Lead Chief Investigator: Tim Brodribb, University of Tasmania


Water is the most basic requirement of land plants. Evolution of plant–water relations has shaped plants over the last 400 million years and continues to be a primary selective force.  

Our aim is to create an integrated view of function and evolution in plant–water relations, which will include the processes, traits and gene networks underlying how plants acquire water, transport water, lose water, and control water content/cell turgor. 

Specifically, we aim to: 

  • connect key water-relations traits with plant fitness and survival 
  • link specific water relations phenotypes to genetic architecture and whole-plant function 
  • enable the pathway to using water relations properties in a predictive way 
  • provide the means by which water relations traits may be used as a tool in the future of crop development. 

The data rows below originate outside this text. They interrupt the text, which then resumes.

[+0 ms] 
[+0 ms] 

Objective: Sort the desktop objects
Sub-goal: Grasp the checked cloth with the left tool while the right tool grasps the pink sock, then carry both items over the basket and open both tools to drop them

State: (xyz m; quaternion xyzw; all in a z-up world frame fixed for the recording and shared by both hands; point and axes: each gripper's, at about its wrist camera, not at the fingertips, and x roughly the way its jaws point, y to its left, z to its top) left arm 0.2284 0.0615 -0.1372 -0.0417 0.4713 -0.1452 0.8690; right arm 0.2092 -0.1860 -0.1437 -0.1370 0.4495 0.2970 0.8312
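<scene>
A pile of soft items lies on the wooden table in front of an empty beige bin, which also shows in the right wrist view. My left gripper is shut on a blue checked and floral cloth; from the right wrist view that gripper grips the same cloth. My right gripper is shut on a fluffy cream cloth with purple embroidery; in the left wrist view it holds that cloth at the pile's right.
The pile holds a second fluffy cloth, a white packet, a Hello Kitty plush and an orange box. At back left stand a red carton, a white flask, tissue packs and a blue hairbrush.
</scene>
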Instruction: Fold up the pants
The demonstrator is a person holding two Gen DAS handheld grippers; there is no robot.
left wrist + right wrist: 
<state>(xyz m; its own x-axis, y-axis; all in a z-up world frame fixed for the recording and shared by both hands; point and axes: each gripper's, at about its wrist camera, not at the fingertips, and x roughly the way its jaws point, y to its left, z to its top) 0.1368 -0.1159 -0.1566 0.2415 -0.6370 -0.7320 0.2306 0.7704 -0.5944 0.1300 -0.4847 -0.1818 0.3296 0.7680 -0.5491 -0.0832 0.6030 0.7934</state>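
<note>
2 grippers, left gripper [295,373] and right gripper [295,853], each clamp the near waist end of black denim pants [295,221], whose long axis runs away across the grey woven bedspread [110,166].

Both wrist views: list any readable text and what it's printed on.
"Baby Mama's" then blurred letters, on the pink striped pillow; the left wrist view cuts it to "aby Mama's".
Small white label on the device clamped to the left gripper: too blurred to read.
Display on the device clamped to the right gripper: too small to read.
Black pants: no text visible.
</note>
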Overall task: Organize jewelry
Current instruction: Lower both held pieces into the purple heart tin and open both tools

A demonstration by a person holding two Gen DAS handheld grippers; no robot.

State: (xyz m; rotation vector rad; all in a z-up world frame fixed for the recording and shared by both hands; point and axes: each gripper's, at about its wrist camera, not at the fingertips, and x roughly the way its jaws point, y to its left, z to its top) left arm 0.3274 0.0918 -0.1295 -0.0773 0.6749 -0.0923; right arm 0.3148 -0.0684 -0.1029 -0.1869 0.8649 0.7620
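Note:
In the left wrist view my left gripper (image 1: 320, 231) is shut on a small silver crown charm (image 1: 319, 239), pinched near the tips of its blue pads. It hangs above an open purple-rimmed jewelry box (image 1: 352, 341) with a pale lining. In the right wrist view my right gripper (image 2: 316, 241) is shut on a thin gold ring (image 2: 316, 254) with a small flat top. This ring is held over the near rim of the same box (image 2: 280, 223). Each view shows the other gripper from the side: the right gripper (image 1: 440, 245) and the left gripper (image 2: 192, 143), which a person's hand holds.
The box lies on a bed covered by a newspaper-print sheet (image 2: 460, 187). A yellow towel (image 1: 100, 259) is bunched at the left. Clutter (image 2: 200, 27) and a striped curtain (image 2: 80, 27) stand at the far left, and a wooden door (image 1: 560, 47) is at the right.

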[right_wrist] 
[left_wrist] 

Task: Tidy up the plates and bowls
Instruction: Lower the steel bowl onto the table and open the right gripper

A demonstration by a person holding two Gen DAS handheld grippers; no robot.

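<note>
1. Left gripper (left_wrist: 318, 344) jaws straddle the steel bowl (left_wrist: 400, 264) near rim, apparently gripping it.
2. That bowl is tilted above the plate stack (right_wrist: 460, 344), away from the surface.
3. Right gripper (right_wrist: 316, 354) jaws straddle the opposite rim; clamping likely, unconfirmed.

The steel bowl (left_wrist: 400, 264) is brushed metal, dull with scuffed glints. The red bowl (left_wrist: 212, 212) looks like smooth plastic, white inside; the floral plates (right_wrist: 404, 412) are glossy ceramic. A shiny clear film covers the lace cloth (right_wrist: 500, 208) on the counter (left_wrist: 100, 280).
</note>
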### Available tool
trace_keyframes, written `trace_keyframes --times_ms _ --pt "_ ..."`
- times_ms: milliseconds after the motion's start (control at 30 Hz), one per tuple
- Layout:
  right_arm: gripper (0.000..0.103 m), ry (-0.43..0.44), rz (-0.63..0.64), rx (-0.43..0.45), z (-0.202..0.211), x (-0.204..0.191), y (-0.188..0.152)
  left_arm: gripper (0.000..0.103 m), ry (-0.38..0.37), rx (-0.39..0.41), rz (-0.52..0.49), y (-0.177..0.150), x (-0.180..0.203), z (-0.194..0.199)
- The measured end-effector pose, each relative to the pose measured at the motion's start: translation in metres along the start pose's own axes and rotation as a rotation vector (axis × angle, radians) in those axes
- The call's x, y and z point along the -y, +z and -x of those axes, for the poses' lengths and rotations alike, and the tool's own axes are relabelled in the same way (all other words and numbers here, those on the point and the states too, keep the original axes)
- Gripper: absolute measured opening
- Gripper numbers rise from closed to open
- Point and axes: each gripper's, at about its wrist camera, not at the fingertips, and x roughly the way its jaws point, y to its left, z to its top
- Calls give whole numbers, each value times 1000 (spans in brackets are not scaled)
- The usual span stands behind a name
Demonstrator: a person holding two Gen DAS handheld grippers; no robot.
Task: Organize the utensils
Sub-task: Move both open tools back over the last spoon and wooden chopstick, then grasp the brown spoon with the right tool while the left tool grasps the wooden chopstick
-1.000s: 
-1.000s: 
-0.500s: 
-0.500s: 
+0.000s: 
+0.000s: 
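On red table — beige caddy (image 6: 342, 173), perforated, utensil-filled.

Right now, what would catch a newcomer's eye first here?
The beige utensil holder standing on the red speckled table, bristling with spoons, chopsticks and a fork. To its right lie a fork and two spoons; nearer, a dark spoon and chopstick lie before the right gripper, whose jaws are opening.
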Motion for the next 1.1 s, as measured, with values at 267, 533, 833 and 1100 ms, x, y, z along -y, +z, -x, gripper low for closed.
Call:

In the long term, we anticipate the discovery of new connections to gene networks, emerging from a multi-scale approach in diverse systems. 

Our approach

From research on the basic mechanisms of water relations physiology and their impact on whole-plant behaviour/fitness, to the macroevolution of water relations strategy in early land plants, this project is a broad collaboration, drawing from several projects running across the Centre, including:  

  • Mechanisms related to water and branching: Integration of physiology and development of traits underpinning plant success 
  • Mechanisms related to turgor and translation: Evolution and function of molecular networks that control potential and water allocation in plant growth 
  • Root symbiosis hydraulics: Domestication underground 
  • Trait evolution of water relations:  
  • Evolution of eucalyptus clade to heat and water storage  
  • Adaptations to heat and drought in the Andropogoneae  
  • Population-scale evolution in Senecio: Predicting adaptive trajectories in natural systems 
  • Macroevolution in bryophyte water relations: Land plant genetic network innovations 
  • Refining or revising modelling to capture water as a core input.  

Our partner at Harvard University will be involved in phloem trait characterisation and water relations evolution.